People will tell you CFM is important, like Mr. Walker did, and here I will provide an example of how that is true with respect to the whole system.
If you take a stock engine and add forced induction via a roots style supercharger, you will increase your manifold PSI and the engine's CFM of air consumption. By forcing more air in, you obviously move more air through. Note here that electric blowers do not force more air in because they do not increase the manifold PSI. They are not a form of forced induction. Now that you've got your boost (PSI increase), let's say you go and replace your entire exhaust system with something much better flowing. The result here is that the air can pass more freely through the engine so the CFM can increase. This may bring with it a corresponding DECREASE in manifold pressure (PSI) while providing more power. Your boost gauge will read a lower amount but your engine will make more power. This is because the supercharger is still forcing in the same amount of air but the engine is consuming it faster and making more power. If you had used a turbo, the turbo would simply supply more air to keep the PSI at the level you'd set. To get your PSI back up with the supercharger, you'd need a smaller pulley.
Now an unscrupulous salesman might spin these numbers to note that with the higher CFM you're making more power even though you've got less manifold pressure (PSI). With that in mind, clearly having an electric blower with a huge CFM rating will help you.
Let's look at that scenario.
If you take that same engine stock, there will be no pressure (PSI) in the manifold.
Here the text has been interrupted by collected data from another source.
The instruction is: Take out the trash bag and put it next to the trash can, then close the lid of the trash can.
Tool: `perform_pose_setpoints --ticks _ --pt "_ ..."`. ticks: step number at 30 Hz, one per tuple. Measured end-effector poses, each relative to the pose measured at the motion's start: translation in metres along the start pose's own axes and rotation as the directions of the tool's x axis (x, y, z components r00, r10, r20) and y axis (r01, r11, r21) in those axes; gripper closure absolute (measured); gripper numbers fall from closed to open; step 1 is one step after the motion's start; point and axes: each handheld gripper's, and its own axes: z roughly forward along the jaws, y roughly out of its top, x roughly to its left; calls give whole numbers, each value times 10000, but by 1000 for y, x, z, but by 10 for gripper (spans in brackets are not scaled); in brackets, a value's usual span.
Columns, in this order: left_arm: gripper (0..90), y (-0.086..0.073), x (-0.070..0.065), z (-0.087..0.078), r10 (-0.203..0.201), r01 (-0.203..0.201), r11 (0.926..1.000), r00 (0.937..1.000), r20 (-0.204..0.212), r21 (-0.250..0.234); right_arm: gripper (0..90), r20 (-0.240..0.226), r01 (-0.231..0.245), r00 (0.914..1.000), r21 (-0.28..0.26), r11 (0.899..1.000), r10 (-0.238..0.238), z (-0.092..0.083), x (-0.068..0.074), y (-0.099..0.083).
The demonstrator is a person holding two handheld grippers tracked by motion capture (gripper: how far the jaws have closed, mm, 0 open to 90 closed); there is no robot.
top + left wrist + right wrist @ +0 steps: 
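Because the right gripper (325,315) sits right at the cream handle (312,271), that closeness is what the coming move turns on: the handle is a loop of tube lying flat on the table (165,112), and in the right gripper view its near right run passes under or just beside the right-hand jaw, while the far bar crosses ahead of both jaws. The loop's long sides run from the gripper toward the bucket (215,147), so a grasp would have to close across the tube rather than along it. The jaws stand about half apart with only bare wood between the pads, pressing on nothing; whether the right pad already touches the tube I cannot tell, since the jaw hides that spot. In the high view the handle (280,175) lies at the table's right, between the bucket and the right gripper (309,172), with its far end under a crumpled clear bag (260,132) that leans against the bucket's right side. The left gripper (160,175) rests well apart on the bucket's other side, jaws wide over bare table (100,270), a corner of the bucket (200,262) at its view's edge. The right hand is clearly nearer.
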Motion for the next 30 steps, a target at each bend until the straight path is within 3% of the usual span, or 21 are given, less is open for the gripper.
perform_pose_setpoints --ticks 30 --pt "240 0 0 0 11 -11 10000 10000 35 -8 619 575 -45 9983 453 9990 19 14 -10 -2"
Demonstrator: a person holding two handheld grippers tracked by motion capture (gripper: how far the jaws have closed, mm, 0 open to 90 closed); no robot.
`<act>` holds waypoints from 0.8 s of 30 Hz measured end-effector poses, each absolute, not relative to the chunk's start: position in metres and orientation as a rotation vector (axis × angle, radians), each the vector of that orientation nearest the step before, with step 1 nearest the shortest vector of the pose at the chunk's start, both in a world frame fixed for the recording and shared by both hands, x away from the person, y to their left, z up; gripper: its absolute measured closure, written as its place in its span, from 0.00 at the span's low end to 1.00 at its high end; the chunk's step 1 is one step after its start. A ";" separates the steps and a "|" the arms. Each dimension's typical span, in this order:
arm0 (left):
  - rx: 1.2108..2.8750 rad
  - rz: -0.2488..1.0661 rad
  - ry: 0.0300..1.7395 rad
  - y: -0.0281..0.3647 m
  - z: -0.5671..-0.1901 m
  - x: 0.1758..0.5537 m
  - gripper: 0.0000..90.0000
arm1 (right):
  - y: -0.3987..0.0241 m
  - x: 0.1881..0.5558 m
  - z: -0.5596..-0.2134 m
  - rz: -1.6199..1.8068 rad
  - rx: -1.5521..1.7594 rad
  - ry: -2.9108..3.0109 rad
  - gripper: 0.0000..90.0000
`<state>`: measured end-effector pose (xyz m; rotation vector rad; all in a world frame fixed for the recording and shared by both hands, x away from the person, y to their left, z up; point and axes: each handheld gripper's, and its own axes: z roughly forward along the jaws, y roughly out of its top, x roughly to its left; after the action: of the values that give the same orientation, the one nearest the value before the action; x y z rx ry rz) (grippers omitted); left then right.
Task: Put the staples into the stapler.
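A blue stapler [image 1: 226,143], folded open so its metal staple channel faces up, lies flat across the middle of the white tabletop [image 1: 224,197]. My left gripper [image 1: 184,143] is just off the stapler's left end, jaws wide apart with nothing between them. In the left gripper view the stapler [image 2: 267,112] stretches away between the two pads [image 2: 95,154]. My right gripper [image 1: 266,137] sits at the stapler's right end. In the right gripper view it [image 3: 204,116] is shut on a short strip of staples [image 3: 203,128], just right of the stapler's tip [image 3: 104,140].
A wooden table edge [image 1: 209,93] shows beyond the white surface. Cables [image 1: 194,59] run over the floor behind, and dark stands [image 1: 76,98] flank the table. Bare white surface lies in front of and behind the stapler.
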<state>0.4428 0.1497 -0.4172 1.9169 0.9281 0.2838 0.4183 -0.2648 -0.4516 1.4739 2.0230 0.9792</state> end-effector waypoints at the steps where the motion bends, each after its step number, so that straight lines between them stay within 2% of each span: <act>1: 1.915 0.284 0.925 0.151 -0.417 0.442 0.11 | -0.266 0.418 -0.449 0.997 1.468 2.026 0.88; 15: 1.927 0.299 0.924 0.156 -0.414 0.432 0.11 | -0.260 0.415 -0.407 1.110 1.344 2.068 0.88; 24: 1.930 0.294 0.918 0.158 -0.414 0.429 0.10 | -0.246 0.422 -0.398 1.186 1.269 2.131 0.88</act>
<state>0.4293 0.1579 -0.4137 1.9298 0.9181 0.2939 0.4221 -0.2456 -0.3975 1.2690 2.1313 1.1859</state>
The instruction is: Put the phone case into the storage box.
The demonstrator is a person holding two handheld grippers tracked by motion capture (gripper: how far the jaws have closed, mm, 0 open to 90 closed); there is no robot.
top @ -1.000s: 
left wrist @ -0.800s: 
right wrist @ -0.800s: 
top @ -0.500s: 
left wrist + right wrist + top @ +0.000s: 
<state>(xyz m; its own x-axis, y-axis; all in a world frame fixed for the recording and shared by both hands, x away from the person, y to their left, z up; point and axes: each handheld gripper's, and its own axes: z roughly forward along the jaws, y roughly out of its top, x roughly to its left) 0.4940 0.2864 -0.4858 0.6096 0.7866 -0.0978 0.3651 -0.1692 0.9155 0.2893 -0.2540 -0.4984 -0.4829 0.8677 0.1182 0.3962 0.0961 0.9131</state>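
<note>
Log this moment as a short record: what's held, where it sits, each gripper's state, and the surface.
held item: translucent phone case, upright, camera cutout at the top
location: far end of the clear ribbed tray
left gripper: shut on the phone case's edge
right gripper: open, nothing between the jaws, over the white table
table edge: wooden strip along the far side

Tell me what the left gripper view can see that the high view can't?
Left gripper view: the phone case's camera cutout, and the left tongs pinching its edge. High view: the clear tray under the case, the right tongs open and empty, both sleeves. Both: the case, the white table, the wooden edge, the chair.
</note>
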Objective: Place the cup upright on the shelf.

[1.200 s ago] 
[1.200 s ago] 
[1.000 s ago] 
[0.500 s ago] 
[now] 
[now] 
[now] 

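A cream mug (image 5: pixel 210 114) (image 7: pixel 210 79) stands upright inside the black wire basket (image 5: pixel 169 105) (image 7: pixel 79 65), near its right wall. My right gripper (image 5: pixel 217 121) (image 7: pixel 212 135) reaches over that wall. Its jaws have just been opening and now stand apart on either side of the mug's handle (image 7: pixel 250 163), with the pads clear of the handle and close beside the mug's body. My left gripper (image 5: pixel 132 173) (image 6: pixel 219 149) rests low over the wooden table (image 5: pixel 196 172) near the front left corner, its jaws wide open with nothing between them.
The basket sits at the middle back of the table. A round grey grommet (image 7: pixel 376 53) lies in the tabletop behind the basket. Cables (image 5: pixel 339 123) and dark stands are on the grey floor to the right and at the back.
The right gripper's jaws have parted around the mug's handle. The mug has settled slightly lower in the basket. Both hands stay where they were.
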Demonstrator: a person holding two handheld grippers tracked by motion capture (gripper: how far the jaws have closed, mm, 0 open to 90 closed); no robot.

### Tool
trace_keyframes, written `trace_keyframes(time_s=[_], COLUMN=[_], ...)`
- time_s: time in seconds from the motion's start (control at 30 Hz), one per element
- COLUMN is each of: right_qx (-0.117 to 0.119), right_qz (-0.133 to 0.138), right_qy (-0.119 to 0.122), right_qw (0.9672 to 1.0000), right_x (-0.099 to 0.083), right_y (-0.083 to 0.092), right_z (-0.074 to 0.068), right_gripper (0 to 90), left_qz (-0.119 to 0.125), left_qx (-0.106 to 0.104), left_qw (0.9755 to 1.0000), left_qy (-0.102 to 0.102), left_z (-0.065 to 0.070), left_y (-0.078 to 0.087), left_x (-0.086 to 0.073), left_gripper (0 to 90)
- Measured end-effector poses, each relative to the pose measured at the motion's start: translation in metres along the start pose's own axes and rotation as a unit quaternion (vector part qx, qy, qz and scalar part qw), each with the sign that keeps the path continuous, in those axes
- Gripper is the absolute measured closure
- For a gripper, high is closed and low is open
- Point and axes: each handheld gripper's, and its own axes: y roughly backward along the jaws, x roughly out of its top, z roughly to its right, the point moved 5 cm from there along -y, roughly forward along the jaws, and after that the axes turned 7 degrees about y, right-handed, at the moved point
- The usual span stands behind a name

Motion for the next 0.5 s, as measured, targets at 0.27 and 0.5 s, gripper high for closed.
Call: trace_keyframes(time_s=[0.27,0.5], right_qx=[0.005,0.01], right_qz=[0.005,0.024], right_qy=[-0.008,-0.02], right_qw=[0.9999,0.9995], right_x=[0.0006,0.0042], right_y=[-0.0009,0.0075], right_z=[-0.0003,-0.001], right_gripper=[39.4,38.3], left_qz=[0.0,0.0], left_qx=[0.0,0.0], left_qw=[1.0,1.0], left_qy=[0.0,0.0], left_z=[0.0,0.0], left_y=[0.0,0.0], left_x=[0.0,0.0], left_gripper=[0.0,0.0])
Air is simply flowing through as fast as the engine can suck it in and blow it out. With a good intake, this is fairly efficient. Now let's add our high flowing exhaust system. We still don't have any manifold pressure, but our CFM has increased. We're making more power because the engine is more efficiently consuming the air it's sucking through. Now you add an electric supercharger. They tell you that it's got some monster CFM rating but curiously, the CFM hasn't changed or, perhaps, has dropped a little. This is because the air can no longer smoothly flow through that section of your intake. They want you to believe that the fan is helping the air along, but the truth is that if the intake was free flowing beforehand then all you've done is put in a restriction. The fan can't compress the air in front of it so it can't move the CFM that it could with no restriction. In turn, the fan itself provides restriction to the overall system, bringing down the engine's CFM of air consumption.
For a little bit of amusement for all my fans here, this is taken directly from Mr. Walker's website.
The E-Turbo from Street Freakz Performance is designed for just that. At full throttle, your performance turns to 800 cubic feet per minute, equivalent of 185 miles per hour of wind being shoved down your throttle body. Or get a twin setup, which will be 370 miles per hour!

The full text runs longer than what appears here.